Jakarta Kala Itu

214 13 0
                                    

         Pertengahan bulan November tahun 2017. Pertama kalinya saya menginjakan kaki di ibu kota Jakarta. Mungkin sedikit berlebihan, namun jujur saya merasa kesal dengan kota ini. Dari balik layar televisi saya memiliki opini tersendiri, yaitu kota Jakarta adalah kota yang penuh dengan ambisi dan polusi. Ada satu hal lagi yang paling membuat kesal, yaitu tradisi untuk saling menghakimi.

         Saya tidak memiliki rencana akan berapa lama, yang dipikirkan hanyalah saya rindu dengan dirinya dan ingin segera bertemu. Masih tengah malam, beberapa jam lagi sebelum kereta sampai di kota itu, saya masih terlalu berlebihan dengan membingungkan hal apa yang akan dilakukan saat bertemu untuk pertama kali. Mungkin sapaan, sebuah pelukan hangat, atau justru akan diam beribu bahasa. Lagian diam bukan berarti tidak tahu apa-apa, tapi karena bahasa tidak bisa mewakilkan perasaanya.

         Jaket kumal melekat pada kaos oblong warna putih kumal, lengkap dengan sepaket celana sobek, dan sepatu converse abu-abu yang tidak mau kalah kumal. Saya berjalan menyusuri jalan keluar Stasiun Pasar Senen, melewati lorong menuju lobby tempat penjemputan. Dengan segelas botol kopi , saya mencoba untuk menikmati atmosfir kota dengan setiap teguk pahitnya.

          Cukup lama saya menunggu, hingga akhirnya dia berada tepat ada di depan mata, lengkap dengan senyum manis yang perlahan merekah. "Sialan, saya jatuh cinta untuk kesekian kalinya"

          "Oi" Sapanya bersamaan dengan tawa manja yang sering ia pamerkan dari balik telfon.

         Obat apa yang dapat meredakan rindu selain sebuah pelukan? Sepertinya tidak ada. Satu lagi penyesalan yang dirasakan di pagi ini adalah tidak memeluknya. Nyali kian menciut dan enggan untuk tersampaikan, bersamaan dengan tingkah yang kaku, seolah sedang mencoba untuk merayakan pertemuannya sendiri.

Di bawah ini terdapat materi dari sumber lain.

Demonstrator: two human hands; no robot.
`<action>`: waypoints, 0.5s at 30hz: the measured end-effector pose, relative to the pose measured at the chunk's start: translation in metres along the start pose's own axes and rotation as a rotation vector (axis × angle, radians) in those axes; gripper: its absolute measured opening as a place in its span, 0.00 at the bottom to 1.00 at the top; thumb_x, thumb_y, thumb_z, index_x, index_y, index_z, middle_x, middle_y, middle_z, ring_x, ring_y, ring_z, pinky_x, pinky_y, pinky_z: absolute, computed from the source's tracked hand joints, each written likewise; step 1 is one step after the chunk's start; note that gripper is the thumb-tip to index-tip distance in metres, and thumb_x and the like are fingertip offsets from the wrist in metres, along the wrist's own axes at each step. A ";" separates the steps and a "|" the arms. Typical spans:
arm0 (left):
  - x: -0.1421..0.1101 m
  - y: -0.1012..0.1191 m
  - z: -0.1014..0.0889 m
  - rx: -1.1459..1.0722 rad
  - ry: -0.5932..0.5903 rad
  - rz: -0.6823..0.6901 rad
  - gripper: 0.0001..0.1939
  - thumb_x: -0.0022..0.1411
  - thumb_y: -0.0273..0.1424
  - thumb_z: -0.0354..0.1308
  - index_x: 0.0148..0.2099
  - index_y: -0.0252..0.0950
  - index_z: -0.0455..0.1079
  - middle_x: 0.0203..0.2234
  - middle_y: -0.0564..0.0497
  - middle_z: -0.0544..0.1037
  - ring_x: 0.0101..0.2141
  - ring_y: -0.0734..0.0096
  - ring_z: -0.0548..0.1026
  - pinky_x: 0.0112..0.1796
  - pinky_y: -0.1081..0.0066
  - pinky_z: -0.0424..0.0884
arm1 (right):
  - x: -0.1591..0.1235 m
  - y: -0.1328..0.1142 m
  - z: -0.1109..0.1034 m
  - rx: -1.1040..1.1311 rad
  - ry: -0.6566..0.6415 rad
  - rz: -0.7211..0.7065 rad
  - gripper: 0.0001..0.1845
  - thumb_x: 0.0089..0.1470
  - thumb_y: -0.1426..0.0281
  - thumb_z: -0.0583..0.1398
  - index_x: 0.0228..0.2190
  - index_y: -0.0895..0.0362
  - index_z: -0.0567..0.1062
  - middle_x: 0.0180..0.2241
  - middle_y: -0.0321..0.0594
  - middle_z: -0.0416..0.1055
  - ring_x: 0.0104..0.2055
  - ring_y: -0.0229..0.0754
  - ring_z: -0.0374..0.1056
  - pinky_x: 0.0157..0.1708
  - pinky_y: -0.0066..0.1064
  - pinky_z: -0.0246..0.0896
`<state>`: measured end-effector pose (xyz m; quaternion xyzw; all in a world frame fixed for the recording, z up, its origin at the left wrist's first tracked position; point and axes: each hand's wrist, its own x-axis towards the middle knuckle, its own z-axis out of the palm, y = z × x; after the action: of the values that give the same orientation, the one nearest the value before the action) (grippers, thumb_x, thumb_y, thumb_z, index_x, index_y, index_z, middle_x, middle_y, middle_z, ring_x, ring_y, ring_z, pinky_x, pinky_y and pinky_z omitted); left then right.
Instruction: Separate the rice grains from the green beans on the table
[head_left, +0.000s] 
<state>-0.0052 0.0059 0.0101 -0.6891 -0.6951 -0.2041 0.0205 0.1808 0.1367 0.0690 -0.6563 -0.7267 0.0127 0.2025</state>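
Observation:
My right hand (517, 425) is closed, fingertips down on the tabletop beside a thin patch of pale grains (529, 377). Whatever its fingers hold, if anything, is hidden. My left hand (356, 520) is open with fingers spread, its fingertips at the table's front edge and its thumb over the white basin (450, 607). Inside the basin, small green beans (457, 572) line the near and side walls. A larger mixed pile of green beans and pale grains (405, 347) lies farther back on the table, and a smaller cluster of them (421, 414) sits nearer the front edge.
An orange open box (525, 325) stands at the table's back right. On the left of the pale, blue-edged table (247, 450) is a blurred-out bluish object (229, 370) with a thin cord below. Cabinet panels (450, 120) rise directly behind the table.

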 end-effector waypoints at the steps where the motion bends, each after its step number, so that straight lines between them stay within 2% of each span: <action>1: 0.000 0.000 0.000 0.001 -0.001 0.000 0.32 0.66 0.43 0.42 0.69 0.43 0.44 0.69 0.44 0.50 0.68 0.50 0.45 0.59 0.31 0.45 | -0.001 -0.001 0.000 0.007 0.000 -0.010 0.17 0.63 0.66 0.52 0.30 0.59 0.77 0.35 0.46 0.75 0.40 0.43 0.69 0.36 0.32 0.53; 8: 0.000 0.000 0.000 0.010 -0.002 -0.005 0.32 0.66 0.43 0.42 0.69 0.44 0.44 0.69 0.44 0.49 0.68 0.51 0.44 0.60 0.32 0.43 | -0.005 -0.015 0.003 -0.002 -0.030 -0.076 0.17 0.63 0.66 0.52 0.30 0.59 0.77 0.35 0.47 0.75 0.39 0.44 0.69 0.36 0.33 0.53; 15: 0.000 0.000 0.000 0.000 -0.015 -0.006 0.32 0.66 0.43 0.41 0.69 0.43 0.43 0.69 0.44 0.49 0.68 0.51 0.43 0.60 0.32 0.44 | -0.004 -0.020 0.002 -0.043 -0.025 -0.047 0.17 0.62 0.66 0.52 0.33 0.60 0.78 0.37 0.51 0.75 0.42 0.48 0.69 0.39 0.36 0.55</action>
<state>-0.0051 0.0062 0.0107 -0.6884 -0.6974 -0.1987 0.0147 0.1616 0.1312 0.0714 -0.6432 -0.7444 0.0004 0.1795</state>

         Alih-alih untuk mencairkan suasana, namun justru melakukan kesalahan untuk yang pertama kalinya. Menginjak sepatu putih yang baru saja di cuci semalam. Ya, senyumnya berubah menjadi lekukan, cemberut, tapi tidak lama. Sepertinya ia hanya berusaha untuk memperbaiki moodnya seolah tidak terjadi apa-apa, ia tidak ingin menodai sebuah pertemuan.

         "Nunggunya lama ya?" Tanyanya.

        "Engga kok, paling cuman 15 menitan doang" Jawab saya dengan penuh kehati-hatian, ada mood yang harus saya jaga.

        "Oh iya, nanti kamu tidur dimana?" Tanyanya setengah khawatir, maklum saya datang ketempat ini tanpa persiapan yang matang.

        "Belum tau, ntar aja aku cari di aplikasi online, yang penting cari yang murah sama deket sama rumahmu"

        "Yaudah, ini nanti kerumahku dulu ya?"

        "......"

        Cukup mengangetkan, semua memang tanpa persiapan. Tau apa yang saya pikirkan? Saya merasa tidak percaya diri. Apalagi soal kostum, memang ini adalah kostum yang biasa digunakan pada kehidupan sehari-hari, namun ini berbeda. Saya hanya takut jika di nilai berdasarkan tampak luarnya saja, tanpa harus mengenal lebih dalam hingga memberikan restu pernikahan suatu saat nanti. Semoga saja perkenalan dengan orang tuanya bisa berjalan dengan lancar. Semua itu tidak terlepas dari jawaban "Gapapa" pada setiap pertanyaan yang saya tanyakan.

         "Ini beneran gapapa? Celanaku sobek-sobek loh, nanti kalo ibumu ga nerima aku gimana?" Sesekali saya menanyakan hal ini, dan jawabanya pasti sama "Santai aja Ji, Gapapa kok".

         Rasa tidak percaya diri semakin berantakan saat kaki mulai memasuki gerbang rumah. Berusaha biasa saja seolah tidak terjadi apa-apa ternyata tidak jauh lebih baik. Justru semakin engah dengan sesekali menatap celana sobek yang saya gunakan. Gaya seorang petualang yang tidak takut dengan gelapnya perjalanan, tapi takut jika tidak mendapatkan restu orang tuanya.